Contract No.: ED-04-CO-0112/007
An Impact Evaluation of Moving High-Performing Teachers to Low-Performing Schools
Part B: Supporting Statement for Paperwork Reduction Act Submission
CONTENTS
Chapter Page
Part B: Supporting Statement for Paperwork Reduction Act SubmissioN 1
B. Collection of Information Employing Statistical Methods 1
1. Respondent Universe and Sampling Methods 1
a. District Selection 1
b. School Selection 2
2. Statistical Methods for Sample Selection and Degree of Accuracy Needed 3
a. Evaluating the Impact on Student Achievement 4
b. Identifying Factors that Predict Teacher Transfers to Low-Performing Schools 5
3. Methods to Maximize Response Rates 6
4. Testing 6
5. Individuals Consulted on the Statistical Aspects of the Design 7
This submission is a request for approval of data collection activities that will be used to support An Impact Evaluation of Moving High-Performing Teachers to Low-Performing Schools. This evaluation is being funded by the Institute of Education Sciences (IES), U.S. Department of Education (ED); it is being implemented by Mathematica Policy Research, Inc. (MPR) and its subcontractors – The New Teacher Project (TNTP) and Optimal Solutions Group (OSG). The program being evaluated is called the Talent Transfer Initiative (TTI).

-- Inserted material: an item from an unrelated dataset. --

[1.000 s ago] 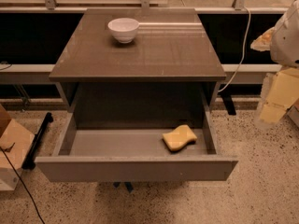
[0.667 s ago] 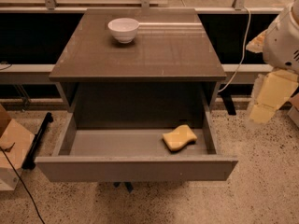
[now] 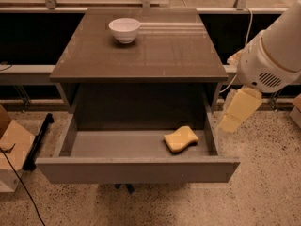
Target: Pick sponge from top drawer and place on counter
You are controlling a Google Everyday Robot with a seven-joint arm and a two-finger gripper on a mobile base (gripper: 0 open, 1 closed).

This program uses value-added student learning gains to identify teachers with consistently high performance and offers them recruitment and retention bonuses to transfer to schools identified as low-performing based on average student test scores.

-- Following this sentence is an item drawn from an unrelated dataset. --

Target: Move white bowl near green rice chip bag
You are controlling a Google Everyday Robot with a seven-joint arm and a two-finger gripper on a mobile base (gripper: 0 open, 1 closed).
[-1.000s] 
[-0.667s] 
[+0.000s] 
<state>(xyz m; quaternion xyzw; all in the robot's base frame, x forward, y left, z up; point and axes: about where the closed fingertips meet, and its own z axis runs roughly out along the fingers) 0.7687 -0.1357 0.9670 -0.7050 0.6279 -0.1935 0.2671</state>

This is the second submission of a two-stage clearance request. The first submission (approved on November 5, 2008 under OMB number 1850-0861) requested approval to recruit school districts for the study, collect student records data from recruited districts, and administer a survey to 64 teachers participating in a pilot study. In this package, IES is requesting approval for all data collection activities that will support the full-scale study.
The study targets low-performing schools within school districts that face a problem the Talent Transfer Initiative (TTI) is designed to address: the best teachers may not be serving the neediest students. The study does not aim to make statements that generalize beyond the districts and schools, so these are not statistically sampled. Rather, the process of district and school selection, described below, identifies the respondent universe for the administrative data collection covered by this request. Two types of administrative data are used in this study: student records (linked to teachers) and teacher rosters (usually supplied by schools).

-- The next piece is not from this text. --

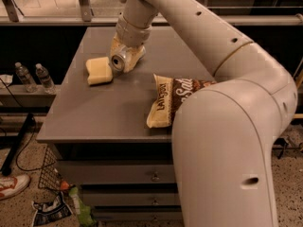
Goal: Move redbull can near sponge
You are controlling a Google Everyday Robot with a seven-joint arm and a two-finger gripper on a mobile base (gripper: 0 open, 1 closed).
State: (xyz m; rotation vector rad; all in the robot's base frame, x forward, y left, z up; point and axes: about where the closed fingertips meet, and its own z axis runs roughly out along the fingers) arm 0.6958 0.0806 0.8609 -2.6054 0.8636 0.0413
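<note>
The redbull can (118,62) is a small silver can, tipped so its round shiny top faces the camera. My gripper (124,56) is shut on the redbull can and holds it low over the grey table (94,112), at its far left part. The sponge (98,71) is a pale yellow block lying on the table just left of the can, almost touching it. My arm reaches in from the right and hides part of the table.
A brown-and-cream chip bag (165,103) lies on the table's right part, partly behind my arm. Two water bottles (35,77) stand on a low shelf to the left. Drawers (128,174) are below the table. A shoe (12,186) and litter lie on the floor.
</note>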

It is not generally known which school districts have a teacher quality imbalance because teacher quality is not routinely measured and reported. (That is something this study intends to do once MPR identifies the districts and obtains the data). For this reason, the study team identified districts for possible inclusion as those meeting objective criteria that we believed would predict suitability for the program and its evaluation, and then narrowed the list based on subjective assessments of district officials’ willingness and ability to implement the program.
The objective criteria were based on data from the National Center for Education Statistics (NCES) Common Core of Data. The initial list of school districts was made up of those with at least 30 elementary schools altogether, with at least 10 elementary schools having a high percentage of low-income students (more than 70 percent eligible for free or reduced price lunch) and at least 10 schools having a low percentage of low-income students (less than 40 percent free or reduced price lunch). This rule was used to capture the size and diversity because the study required that each district have a large enough pool of low-performing schools (the source of potential treatment and control groups) to support the experimental design of the study, and be balanced by a sufficiently large number of relatively higher-performing schools to generate a pool of potential high-performing transfer program teachers (i.e., those teachers to invite into the program).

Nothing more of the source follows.